Task instructions: Beneath this task are records; tally the lines in them that contain "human" and report only the number.

The input:
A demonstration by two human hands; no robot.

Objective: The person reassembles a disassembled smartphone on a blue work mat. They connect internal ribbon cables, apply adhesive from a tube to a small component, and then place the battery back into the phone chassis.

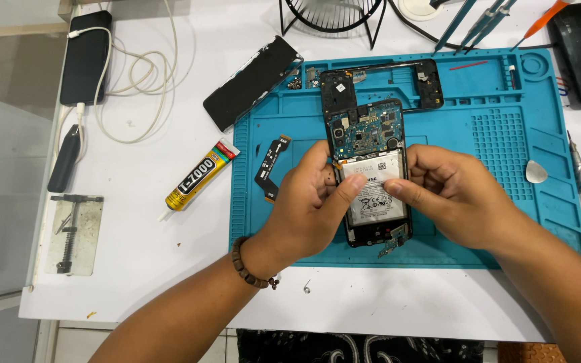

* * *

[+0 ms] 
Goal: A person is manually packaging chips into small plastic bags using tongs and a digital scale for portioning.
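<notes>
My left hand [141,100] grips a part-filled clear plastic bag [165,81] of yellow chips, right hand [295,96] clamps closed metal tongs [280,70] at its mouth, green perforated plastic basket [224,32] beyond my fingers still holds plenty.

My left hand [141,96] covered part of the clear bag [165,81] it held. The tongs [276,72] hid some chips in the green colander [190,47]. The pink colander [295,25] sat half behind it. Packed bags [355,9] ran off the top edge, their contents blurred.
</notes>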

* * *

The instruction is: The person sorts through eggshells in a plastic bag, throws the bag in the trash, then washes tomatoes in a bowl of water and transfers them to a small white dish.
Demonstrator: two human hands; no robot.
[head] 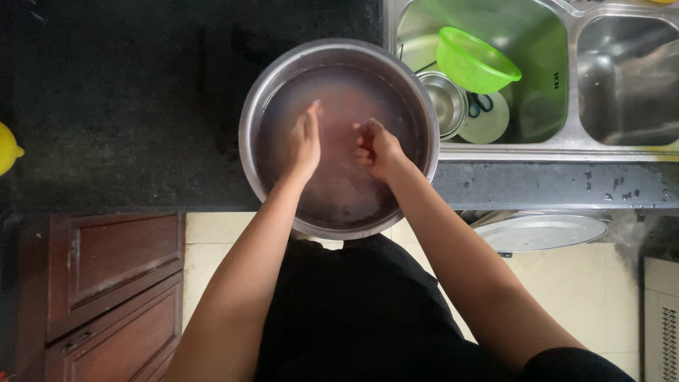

Output for this exercise: 2